Weird Taxonomic classification 28S rRNA

SoilRotifer · February 12, 2021, 3:10pm

Hi @HugoEira, welcome to !

I think you are one of the first to inform us about using RESCRIPt for SILVA LSU data!

If you use your LSU classifier to classify your reads, and observe as the final classification that the upper level taxonomy is propagated downward through all of the ranks, then this means that you scored a hit to a specific sequence in the database that had no information other than 'Eukaryota'. That is, during the initial steps of constructing your database, either through using the pipeline get-silva-data or the action parse-silva-taxonomy, the default setting is to propagate taxonomy with --p-rank-propagation. This ensures there are no empty ranks in the output for some use cases and tools that do not like empty ranks. This can be disabled by using the flag --p-no-rank-propagation to obtain the d__Eukaryota only label. That is, if the resulting classification returns a taxonomy that is not truncated as in the second case, then the classifier is simply returning a specific hit (or hits) to a sequence (or sequences) that all contain the full d__Eukaryota; ... g__Eukaryota string. That is, you may want to consider removing any sequences from your reference database, prior to making the classifier, that do not have at least a phylum or other taxonomy information, as they are not particularly helpful.

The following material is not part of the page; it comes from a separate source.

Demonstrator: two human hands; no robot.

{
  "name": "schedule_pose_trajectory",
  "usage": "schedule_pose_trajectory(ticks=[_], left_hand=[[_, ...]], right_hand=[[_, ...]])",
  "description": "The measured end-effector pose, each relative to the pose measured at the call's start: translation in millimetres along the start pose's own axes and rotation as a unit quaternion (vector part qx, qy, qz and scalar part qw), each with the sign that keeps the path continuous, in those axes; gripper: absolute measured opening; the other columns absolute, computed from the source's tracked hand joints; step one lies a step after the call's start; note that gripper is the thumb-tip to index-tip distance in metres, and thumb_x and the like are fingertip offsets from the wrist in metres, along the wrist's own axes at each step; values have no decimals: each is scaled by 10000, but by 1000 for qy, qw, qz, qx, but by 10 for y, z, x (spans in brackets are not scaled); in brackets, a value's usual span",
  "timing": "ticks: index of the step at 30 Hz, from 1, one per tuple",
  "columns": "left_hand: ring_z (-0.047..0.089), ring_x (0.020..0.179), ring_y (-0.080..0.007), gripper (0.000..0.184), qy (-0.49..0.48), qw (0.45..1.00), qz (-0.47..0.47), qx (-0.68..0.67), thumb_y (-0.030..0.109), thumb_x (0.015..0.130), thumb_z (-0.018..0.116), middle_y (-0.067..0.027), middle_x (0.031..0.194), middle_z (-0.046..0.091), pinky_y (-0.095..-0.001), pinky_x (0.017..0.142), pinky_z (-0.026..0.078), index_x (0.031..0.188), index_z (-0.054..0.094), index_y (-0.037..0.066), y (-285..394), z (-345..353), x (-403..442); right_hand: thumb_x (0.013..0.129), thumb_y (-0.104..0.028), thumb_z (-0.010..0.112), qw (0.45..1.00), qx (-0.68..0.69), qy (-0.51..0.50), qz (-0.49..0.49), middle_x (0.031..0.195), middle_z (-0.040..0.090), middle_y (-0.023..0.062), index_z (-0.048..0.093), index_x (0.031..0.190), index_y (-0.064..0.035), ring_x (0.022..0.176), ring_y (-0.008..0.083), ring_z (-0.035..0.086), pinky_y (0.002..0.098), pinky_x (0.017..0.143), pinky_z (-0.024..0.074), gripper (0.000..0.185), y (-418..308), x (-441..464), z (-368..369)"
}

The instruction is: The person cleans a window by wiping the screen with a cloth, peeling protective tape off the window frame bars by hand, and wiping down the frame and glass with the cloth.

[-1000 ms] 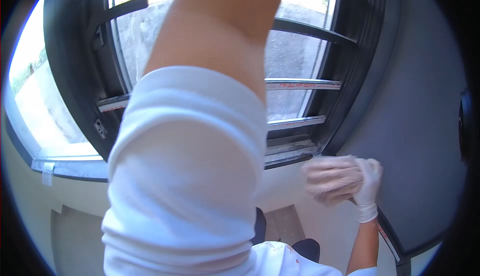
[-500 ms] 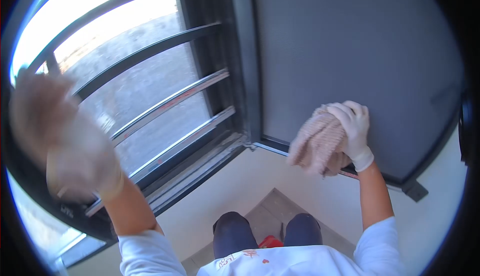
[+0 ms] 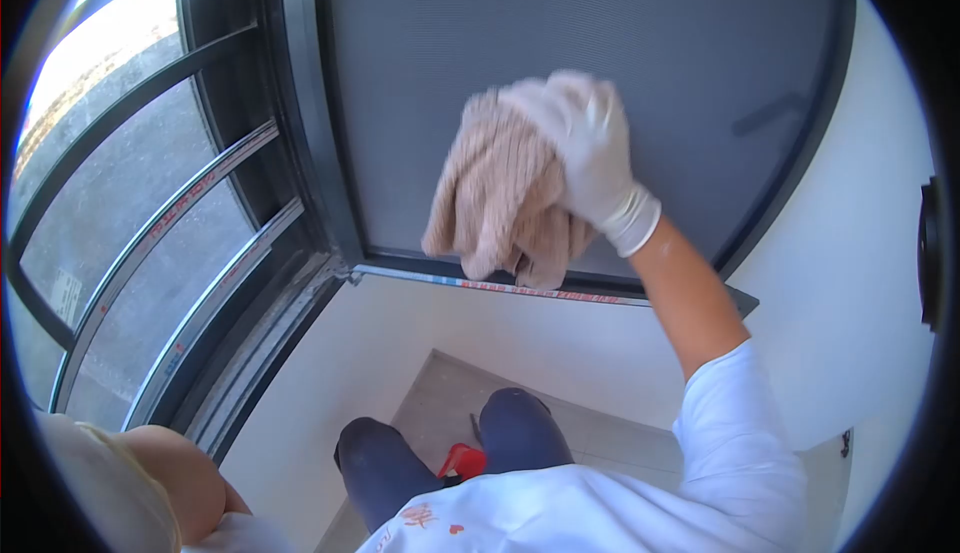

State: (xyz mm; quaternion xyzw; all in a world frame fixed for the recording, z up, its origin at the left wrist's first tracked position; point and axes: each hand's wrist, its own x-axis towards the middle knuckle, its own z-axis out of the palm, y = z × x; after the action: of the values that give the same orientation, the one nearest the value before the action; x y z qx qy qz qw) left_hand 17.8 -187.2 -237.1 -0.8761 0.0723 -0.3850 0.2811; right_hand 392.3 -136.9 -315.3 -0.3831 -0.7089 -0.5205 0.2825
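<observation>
Gloved fingers [image 3: 548, 111] of the right hand [image 3: 592, 153] close around a bunched cloth [image 3: 492, 188] at the dark panel's [image 3: 700, 123] lower part. Wiping seems in hand; the next stroke likely calls for flat, even pressure. The left hand [image 3: 100, 483] sits at the edge, fingers unseen, grip unclear.

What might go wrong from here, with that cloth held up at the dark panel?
The cloth hangs in loose folds from the right hand, so it might snag on the panel's lower edge. Pressing hard might also flex the dark panel. The red object between the legs could be a trip hazard.
</observation>
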Motion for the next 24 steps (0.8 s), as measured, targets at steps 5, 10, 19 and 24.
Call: schedule_pose_trajectory(ticks=[5, 10, 19, 24], left_hand=[[614, 879, -194, 721, 2, 1000, 3, 2, 593, 827, 517, -139, 1081, 589, -299, 731, 478, 1206, 459, -18, -269, 163, 16], [612, 871, -196, 695, 28, 999, -32, -18, 577, 833, 516, -138, 1070, 591, -301, 734, 476, 1191, 470, -17, -662, 171, 128], [609, 857, -201, 648, 41, 994, -79, -61, 546, 842, 516, -137, 1050, 593, -305, 739, 472, 1164, 489, -15, -670, 333, 126], [607, 849, -204, 622, 19, 992, -108, -67, 529, 848, 516, -137, 1040, 595, -308, 742, 470, 1149, 499, -14, -533, 525, 170]], right_hand=[[630, -309, 750, 985, -100, 141, 11, 1066, 624, 37, 600, 1102, -128, 1016, 253, 531, 385, 838, 415, 528, 682, 1038, -322], [575, -299, 789, 980, -99, 141, 97, 1129, 597, 56, 580, 1159, -122, 1063, 292, 500, 417, 886, 386, 645, 1075, 1703, -248], [569, -211, 773, 962, -132, 170, 168, 1020, 553, 33, 545, 1093, -147, 989, 264, 495, 404, 813, 368, 575, 856, 1767, -25], [567, -234, 776, 951, -199, 138, 190, 933, 554, 56, 551, 978, -112, 895, 244, 517, 391, 733, 386, 485, 827, 1737, 26]])
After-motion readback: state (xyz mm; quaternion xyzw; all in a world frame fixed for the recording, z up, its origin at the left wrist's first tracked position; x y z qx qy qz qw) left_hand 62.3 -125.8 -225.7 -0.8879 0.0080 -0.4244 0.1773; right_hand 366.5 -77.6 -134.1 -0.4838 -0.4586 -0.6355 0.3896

So, in these cases you are observing two different classification results. The first is the case that we discussed above. The second, where you only observe d__Eukaryota, is due to the fact that the classifier could not identify, beyond the domain level, what your query sequence was. That is, there could have been several equivalent hits to different Eukaryotes within the database (i.e with different taxonomies), and only the lowest common ancestor taxonomy was returned. That is all the lower ranks are cropped except for the upper most rank that it had reasonable confidence.

Hopefully this makes sense. Anyway you are on the right track!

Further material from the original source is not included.